Quantum computing promises practical deployments across numerous sectors
Quantum computing is breaking ground beyond the world of financial services. In the pharmaceutical sector, quantum computers are being trialed to simulate the behaviour of molecules more accurately and realistically than classical computers.
The level of precision modelling uniquely delivered by quantum computers is necessary to make leaps in personalised medicine and potentially shave years and billions of dollars off the drug discovery process while yielding far superior drug therapies. In June 2025, Astrazeneca announced, in partnership with IonQ, Nvidia, and Amazon Web Services, that a 20x improvement in speed could be achieved with hybrid quantum-classical accelerated simulations of chemical transformations compared to previous classical methods.

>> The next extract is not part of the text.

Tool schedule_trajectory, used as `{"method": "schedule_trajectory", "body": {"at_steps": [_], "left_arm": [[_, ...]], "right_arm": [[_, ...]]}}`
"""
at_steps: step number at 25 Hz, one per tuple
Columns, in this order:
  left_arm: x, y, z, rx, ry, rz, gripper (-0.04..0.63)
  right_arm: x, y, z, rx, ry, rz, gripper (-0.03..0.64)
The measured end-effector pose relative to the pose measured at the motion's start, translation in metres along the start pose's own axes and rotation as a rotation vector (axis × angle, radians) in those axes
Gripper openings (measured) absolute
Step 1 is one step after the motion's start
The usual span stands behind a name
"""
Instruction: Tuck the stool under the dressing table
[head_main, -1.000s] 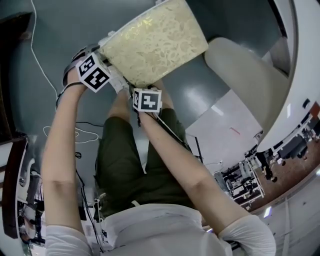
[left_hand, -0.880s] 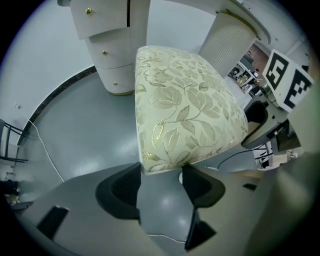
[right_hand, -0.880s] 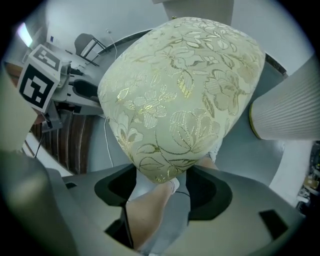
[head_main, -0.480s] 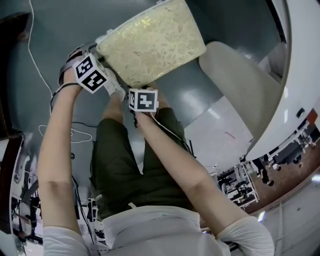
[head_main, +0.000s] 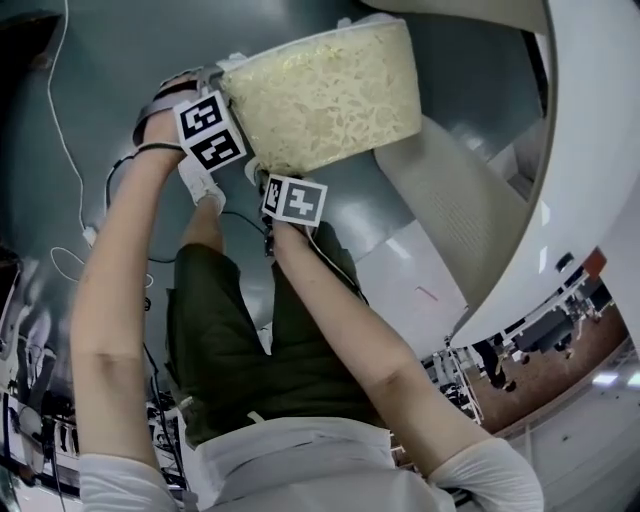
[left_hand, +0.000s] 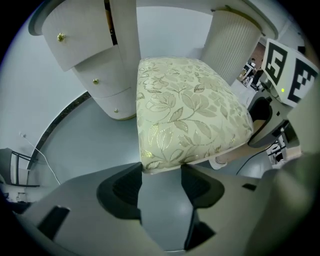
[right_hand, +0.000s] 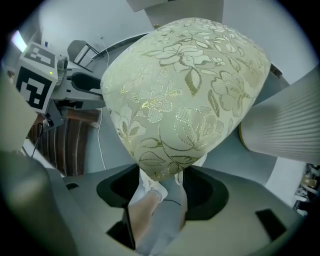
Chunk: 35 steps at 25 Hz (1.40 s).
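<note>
The stool's cream, leaf-patterned seat (head_main: 330, 100) is at the top of the head view, its far side beneath the white dressing table's top (head_main: 590, 120). My left gripper (head_main: 228, 88) is shut on the seat's left near corner (left_hand: 190, 110); its jaws (left_hand: 161, 172) clamp the edge. My right gripper (head_main: 285, 172) is shut on the nearest corner of the seat (right_hand: 185, 85), the padding pinched between its jaws (right_hand: 160, 180). The stool's legs are hidden. A drawer unit with gold knobs (left_hand: 85, 40) and a ribbed pedestal (left_hand: 232, 40) flank the seat.
The ribbed pedestal (head_main: 450, 210) stands close to the stool's right side. White and black cables (head_main: 60, 120) lie on the grey floor at the left. My own leg and white shoe (right_hand: 150, 200) are below the right gripper. Dark wooden furniture (right_hand: 65, 145) stands behind.
Both grippers and the stool have moved together toward the dressing table. The seat now reaches under the table top, and the ribbed pedestal is much nearer its right side.
</note>
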<state>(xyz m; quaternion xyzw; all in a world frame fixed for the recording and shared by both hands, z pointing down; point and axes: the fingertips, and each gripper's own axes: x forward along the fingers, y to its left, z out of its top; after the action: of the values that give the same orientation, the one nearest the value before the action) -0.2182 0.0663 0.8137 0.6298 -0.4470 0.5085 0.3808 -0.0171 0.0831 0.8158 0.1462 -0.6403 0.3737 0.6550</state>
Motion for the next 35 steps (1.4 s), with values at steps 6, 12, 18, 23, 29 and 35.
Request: {"method": "schedule_trajectory", "body": {"at_steps": [6,12,18,23,29,35], "left_arm": [[0.011,0.013,0.051,0.012,-0.027,0.022,0.236],[0.020,0.034,0.117,0.017,-0.050,0.036,0.232],[0.018,0.036,0.121,0.031,-0.094,0.033,0.229],[0.018,0.038,0.126,0.057,-0.134,0.008,0.229],[0.014,0.041,0.124,0.076,-0.149,-0.014,0.229],[0.013,0.041,0.125,0.067,-0.144,-0.050,0.224]], "right_arm": [[-0.011,-0.035,0.029,0.033,-0.022,-0.020,0.282],[-0.031,-0.079,0.072,0.066,-0.048,-0.035,0.293],[-0.031,-0.077,0.074,0.113,-0.093,-0.105,0.284],[-0.031,-0.079,0.077,0.141,-0.123,-0.154,0.287],[-0.034,-0.074,0.078,0.152,-0.151,-0.209,0.285],[-0.032,-0.073,0.078,0.185,-0.164,-0.253,0.290]]}}
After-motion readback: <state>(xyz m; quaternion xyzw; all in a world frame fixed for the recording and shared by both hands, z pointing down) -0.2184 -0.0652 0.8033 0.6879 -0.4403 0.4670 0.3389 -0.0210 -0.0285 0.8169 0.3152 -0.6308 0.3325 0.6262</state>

In the automotive sector, companies are betting on quantum computing’s ability to transform battery chemistries. Driven by escalating competition in the electric vehicle market, automakers are contending to demonstrate the most efficient, stable, and durable batteries available. For instance, in 2024, Volkswagen partnered with IQM Quantum Computers to apply quantum computing simulations to the reductive decomposition of ethylene carbonate, a chemical process that degrades the stability of lithium-ion batteries. Meanwhile, Mercedes-Benz has partnered with PsiQuantum, which produces photonic quantum devices, to develop resource-efficient quantum computing, with one goal being the simulation of battery additives to increase the battery current. The full potential of quantum computing is yet to be unlocked.
However, prominent industries, including financial services, pharmaceuticals, and automotive, are beckoning it forward. As quantum hardware and software advance, these sectors, and many others, will increasingly harness their capabilities, ushering in a new era of innovation and opportunity.